Some of the most miserable and fucked-up people I've ever met work in
banking, advertising. and other places of "privilege".
> Firstly, let’s make clear that it’s unlikely that you’re good at something you don’t love. If you managed to do that, you’ve probably dedicated the hours to something that does not fulfill you. The goal is not happiness. It’s about fulfillment. After all, you have to do what you love. You are that, how can you be doing anything else?
The author is not considering loving meta-skills. I don't love programming, I do love intellectual challenge. I also love learning things as fast as possible.
If I'd be a cleaner as a job, I'd teach myself how to be mindful while doing it. I'd teach myself how to be okay with the boring/mundane and utilize the job as a tech detox. If I'd be a bus driver, I'd utilize the job as a way to make my social skills better (I've seen bus drivers do that in NL) or I'd utilize the job as a way to reflect on life as I wouldn't need all the brain space for driving the bus. If I'd be a blue collar worker, I'd flip homes since my network would allow for it. I'd also do a lot of crafting on my own.
When one loves a meta-skill, many things become their passion.
That's a great way to think about it, love the meta skill concept.

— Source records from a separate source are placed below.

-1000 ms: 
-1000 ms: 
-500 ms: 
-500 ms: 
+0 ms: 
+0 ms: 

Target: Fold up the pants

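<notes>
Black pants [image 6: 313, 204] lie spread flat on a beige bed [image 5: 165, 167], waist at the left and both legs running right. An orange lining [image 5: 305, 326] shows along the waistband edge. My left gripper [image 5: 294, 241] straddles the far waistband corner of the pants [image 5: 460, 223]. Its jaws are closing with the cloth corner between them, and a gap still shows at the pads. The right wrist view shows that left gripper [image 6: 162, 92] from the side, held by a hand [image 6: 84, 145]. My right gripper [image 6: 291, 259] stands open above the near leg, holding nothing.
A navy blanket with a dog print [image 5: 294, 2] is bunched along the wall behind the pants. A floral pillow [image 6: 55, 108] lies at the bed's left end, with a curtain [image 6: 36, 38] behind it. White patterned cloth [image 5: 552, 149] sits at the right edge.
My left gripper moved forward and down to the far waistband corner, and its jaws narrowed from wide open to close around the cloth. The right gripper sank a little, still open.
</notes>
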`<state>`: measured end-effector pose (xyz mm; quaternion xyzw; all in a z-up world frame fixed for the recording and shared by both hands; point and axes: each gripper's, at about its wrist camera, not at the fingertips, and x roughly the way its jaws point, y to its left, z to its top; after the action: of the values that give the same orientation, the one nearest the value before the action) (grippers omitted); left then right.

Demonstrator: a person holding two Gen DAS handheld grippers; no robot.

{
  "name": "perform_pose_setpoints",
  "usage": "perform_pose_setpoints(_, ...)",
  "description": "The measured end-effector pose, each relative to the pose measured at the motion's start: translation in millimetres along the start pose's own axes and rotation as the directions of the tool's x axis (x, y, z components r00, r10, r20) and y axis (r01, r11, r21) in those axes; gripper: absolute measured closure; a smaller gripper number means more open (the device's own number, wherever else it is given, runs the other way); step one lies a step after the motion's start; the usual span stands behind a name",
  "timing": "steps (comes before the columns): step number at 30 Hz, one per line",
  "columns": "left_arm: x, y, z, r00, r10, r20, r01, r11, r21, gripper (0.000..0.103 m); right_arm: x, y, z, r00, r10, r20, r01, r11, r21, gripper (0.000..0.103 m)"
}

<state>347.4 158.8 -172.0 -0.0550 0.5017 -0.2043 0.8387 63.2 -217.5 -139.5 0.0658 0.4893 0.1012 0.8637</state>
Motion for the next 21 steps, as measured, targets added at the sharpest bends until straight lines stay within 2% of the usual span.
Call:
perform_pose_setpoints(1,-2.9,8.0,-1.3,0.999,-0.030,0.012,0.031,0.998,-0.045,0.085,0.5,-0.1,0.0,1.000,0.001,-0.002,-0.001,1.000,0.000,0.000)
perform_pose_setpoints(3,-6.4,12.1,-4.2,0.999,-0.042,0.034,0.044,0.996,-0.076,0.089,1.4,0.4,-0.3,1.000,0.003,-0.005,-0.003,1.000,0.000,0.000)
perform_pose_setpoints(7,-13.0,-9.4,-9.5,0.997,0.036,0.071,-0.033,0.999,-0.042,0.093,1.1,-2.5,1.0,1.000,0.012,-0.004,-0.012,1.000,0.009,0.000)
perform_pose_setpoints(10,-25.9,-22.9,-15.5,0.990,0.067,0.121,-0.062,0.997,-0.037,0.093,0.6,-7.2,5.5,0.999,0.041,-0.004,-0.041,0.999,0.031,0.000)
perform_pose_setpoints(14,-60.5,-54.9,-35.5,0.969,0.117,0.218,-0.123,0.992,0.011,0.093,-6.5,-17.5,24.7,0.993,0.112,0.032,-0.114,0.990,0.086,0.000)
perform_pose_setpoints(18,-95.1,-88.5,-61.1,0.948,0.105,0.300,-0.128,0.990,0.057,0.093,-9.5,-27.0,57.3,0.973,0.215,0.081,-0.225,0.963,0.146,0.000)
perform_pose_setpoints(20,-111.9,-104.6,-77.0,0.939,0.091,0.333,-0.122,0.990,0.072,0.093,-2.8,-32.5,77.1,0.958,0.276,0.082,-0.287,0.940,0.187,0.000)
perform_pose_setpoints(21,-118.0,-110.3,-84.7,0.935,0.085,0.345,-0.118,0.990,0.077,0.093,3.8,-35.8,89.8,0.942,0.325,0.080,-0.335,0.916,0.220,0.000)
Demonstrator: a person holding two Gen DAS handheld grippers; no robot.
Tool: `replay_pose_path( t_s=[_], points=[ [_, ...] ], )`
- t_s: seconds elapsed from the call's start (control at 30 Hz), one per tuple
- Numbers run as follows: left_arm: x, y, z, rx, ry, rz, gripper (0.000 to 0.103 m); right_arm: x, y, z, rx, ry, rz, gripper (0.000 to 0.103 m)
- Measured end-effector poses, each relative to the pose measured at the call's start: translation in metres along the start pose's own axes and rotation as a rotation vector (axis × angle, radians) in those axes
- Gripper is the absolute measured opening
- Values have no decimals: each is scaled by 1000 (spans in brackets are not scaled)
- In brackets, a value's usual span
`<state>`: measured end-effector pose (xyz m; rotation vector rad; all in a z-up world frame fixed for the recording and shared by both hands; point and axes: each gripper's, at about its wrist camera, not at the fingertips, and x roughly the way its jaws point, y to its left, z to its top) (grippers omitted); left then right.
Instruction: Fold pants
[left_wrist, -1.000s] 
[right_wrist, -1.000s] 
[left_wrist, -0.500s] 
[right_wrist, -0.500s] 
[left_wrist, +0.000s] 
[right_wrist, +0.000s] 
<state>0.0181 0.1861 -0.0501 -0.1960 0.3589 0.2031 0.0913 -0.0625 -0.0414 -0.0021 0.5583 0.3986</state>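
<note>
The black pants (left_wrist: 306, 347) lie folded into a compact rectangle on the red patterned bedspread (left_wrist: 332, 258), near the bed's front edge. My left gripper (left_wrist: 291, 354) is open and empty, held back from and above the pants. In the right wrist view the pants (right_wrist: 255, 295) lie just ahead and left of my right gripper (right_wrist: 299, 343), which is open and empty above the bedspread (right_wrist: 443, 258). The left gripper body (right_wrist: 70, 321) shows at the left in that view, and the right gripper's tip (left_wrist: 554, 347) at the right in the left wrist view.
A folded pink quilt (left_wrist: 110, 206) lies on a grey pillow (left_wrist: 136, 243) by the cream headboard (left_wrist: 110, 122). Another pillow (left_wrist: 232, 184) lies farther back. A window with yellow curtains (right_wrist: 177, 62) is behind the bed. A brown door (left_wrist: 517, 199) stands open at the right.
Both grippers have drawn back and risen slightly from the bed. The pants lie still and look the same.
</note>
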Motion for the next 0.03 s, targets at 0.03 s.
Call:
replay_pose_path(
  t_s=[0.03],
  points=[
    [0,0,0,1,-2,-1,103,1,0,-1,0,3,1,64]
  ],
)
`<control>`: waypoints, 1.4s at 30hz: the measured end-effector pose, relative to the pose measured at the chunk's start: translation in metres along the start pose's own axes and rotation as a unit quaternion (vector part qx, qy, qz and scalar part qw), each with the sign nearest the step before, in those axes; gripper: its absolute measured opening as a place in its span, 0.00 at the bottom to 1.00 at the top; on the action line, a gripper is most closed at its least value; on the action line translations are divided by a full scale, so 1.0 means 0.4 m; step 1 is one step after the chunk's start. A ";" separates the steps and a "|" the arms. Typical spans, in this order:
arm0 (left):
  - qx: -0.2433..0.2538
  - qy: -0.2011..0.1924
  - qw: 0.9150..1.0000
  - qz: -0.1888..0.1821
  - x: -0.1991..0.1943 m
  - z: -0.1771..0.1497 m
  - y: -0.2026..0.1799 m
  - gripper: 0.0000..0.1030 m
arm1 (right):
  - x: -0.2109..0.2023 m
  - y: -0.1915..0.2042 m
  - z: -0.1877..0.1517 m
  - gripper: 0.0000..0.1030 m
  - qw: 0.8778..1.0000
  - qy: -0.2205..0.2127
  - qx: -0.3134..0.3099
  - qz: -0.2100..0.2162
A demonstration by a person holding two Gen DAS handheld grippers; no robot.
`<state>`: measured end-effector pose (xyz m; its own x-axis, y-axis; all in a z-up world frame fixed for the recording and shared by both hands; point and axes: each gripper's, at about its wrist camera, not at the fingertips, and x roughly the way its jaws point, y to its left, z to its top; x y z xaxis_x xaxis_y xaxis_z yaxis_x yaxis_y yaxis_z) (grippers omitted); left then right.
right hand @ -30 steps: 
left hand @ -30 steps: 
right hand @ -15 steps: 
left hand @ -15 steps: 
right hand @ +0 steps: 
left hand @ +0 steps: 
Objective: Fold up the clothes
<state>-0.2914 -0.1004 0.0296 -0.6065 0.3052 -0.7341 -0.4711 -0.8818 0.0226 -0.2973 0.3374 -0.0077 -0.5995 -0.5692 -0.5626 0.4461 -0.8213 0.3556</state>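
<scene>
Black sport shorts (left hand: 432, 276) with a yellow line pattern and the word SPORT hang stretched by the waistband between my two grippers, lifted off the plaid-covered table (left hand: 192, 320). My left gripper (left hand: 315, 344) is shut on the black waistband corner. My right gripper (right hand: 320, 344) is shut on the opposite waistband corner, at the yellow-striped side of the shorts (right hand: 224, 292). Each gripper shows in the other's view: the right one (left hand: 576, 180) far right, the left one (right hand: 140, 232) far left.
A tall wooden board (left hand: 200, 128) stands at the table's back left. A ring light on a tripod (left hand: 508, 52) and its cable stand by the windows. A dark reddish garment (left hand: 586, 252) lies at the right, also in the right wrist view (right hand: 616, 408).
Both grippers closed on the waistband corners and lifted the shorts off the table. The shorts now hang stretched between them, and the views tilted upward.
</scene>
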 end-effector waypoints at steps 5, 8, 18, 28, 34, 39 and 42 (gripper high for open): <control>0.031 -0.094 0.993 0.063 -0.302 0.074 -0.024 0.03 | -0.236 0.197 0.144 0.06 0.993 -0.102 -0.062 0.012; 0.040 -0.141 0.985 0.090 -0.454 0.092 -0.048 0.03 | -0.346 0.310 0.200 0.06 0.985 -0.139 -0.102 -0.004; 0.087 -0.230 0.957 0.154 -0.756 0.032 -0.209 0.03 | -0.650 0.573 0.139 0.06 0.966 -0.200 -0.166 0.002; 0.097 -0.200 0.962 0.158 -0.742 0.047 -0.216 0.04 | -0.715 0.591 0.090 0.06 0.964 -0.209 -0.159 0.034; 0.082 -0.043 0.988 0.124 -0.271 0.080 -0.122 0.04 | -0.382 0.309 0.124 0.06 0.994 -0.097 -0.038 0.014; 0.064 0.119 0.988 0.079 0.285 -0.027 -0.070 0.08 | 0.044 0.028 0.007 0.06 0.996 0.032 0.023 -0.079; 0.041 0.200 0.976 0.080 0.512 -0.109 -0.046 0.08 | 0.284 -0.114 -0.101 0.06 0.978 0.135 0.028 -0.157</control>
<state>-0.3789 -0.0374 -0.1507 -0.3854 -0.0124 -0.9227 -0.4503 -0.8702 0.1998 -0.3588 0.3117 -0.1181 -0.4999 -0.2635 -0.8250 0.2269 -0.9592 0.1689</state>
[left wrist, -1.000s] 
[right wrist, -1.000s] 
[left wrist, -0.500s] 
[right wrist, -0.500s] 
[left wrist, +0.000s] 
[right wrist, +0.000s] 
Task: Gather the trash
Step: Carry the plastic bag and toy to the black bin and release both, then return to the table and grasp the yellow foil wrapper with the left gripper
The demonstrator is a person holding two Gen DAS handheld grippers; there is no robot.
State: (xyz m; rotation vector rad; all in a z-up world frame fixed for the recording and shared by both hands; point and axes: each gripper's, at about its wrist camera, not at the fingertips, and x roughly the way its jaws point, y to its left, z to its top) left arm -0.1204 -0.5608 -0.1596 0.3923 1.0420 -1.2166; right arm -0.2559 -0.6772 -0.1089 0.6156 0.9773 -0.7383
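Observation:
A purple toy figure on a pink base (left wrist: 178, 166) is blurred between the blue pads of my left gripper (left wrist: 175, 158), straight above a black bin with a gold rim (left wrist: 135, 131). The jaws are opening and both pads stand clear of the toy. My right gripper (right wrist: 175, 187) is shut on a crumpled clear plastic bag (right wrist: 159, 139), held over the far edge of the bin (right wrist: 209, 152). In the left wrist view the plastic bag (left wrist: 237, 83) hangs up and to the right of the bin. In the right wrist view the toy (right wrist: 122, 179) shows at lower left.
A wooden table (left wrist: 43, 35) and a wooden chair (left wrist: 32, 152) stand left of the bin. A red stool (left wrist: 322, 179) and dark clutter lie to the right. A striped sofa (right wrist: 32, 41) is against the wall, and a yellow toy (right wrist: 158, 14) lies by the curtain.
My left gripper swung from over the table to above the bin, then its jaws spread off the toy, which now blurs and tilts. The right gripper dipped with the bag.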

I had the same realisation but never expressed it as well. I used to want to be an artist for my living. Eveventually I realised that what I really wanted was to be creative in some way. Didn't have to be art or music to earn money.
> If you don’t know what you love, try playing with a couple of things.
I have a theory that what you love is what you can experience bad versions of. If you're picky about something, you don't really like it. Connoisseurs and fanatics aren't picky, they're voracious.
If you can only drink the very best wines, you don't like wine. I can eat very very bad, even stinky Chinese food, because I love all versions of it.
I can tolerate bad books much more than bad movies. I can't stand a bad movie, it makes me upset and impatient: I don't really like movies. People who do, watch everything they can, the good and the bad alike. Etc.
If you truly don't know what you love, see if you can get interested in bad instances of things; if you like something when it's bad, you'll love the good version of it.
Not really. Having taste doesn’t mean you don’t like it. You can really like subsets of things that suit your taste. “You don’t like interior design unless you get lit by prison cell decor”
I bet someone deep into interior design could hold some really firm opinions on prison cell decor. Presumably they wouldn't think prison cells are the pinnacle of interior design, but it's not like there's no design there at all.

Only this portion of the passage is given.